Il titolo si ispira a “Granma”, la famosa nave che nel 1956 partì dal Messico per raggiungere Cuba, guidata dai combattenti rivoluzionari fra i quali vi erano anche Fidel Castro ed Ernesto Che Guevara.

Granma. Metales de Cuba 2 © Ute Langkafel MAIFOTO

Siamo a Cuba, sessant’anni dopo la rivoluzione: Daniel, 36 anni, è un matematico e film maker. Suo nonno, Faustino Pérez, è stato uno dei compagni più fedeli di Fidel Castro, e si è occupato dell’organizzazione della nave, il cui sbarco diede inizio alla Rivoluzione. Dopo la vittoria, Pérez diventò il primo “Ministro per il Recupero della Proprietà”, e cominciò l’azione di espropriazione dei beni all’élite.
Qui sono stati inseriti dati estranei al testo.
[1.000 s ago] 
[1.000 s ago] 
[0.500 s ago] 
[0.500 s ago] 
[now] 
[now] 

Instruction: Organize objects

Granma. Metales de Cuba 3 © Ute Langkafel MAIFOTO

Sul palcoscenico, insieme a Daniel, il programmatore informatico ventiquattrenne Christiàn, che racconta la storia di suo nonno, pilota in Angola durante la guerra civile, e Milagros, studentessa di storia che si interroga sulle contraddizioni che la rivoluzione ha portato con sé. E infine i tromboni dell’Avana, guidati dal compositore Ari Benjamin Meyers, e Diana, musicista di 31 anni, il cui nonno è stato uno dei membri fondatori dell’Orquesta Maravillas de Florida.

Questi giovani cubani intraprendono un viaggio nelle vicende delle loro famiglie, intervallate da domande cruciali sulla scena sociopolitica contemporanea, dal punto di vista di un paese in rapida evoluzione, la cui storia è ancora da scrivere.